── DATA SHOWN

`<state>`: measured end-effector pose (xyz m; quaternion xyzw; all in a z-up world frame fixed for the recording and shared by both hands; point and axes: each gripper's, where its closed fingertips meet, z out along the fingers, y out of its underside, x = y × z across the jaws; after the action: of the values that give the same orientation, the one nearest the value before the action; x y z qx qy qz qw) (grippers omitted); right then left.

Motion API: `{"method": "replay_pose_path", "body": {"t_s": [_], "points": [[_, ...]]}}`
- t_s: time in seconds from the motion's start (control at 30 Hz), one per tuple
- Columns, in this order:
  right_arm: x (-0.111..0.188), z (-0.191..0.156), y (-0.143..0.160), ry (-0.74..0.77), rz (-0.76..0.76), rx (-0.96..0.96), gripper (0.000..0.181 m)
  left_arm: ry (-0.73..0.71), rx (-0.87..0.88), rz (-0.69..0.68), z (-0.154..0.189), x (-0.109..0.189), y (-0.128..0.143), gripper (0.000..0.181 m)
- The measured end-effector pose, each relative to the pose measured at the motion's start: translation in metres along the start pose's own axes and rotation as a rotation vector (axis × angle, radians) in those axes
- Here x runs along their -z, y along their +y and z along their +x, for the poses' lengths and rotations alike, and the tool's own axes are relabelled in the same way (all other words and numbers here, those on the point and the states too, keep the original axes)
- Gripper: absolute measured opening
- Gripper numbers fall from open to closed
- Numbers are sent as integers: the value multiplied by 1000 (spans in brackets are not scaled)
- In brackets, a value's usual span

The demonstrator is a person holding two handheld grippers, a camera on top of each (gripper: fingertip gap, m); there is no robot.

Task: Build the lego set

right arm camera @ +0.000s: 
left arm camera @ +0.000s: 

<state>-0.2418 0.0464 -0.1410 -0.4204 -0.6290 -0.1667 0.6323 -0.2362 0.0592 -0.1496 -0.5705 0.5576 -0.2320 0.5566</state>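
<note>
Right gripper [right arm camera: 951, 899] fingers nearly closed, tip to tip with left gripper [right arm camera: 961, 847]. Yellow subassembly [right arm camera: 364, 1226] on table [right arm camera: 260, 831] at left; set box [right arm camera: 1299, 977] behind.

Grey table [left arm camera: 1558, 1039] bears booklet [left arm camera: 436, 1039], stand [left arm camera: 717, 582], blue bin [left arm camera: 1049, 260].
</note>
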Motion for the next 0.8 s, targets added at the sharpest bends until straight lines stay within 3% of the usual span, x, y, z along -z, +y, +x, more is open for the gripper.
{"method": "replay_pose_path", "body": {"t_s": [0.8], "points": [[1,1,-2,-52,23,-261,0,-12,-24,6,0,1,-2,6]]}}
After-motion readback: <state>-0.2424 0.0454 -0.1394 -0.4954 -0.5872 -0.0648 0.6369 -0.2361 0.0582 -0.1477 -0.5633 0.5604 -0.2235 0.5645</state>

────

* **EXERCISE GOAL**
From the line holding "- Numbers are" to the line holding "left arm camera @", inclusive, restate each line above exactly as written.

* **THE ANSWER**
- Numbers are sent as integers: the value multiplied by 1000 (spans in brackets are not scaled)
- In brackets, a value's usual span

The demonstrator is a person holding two handheld grippers, a camera on top of each (gripper: fingertip gap, m); there is no robot.

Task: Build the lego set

right arm camera @ +0.000s: 
left arm camera @ +0.000s: 

The exercise is done.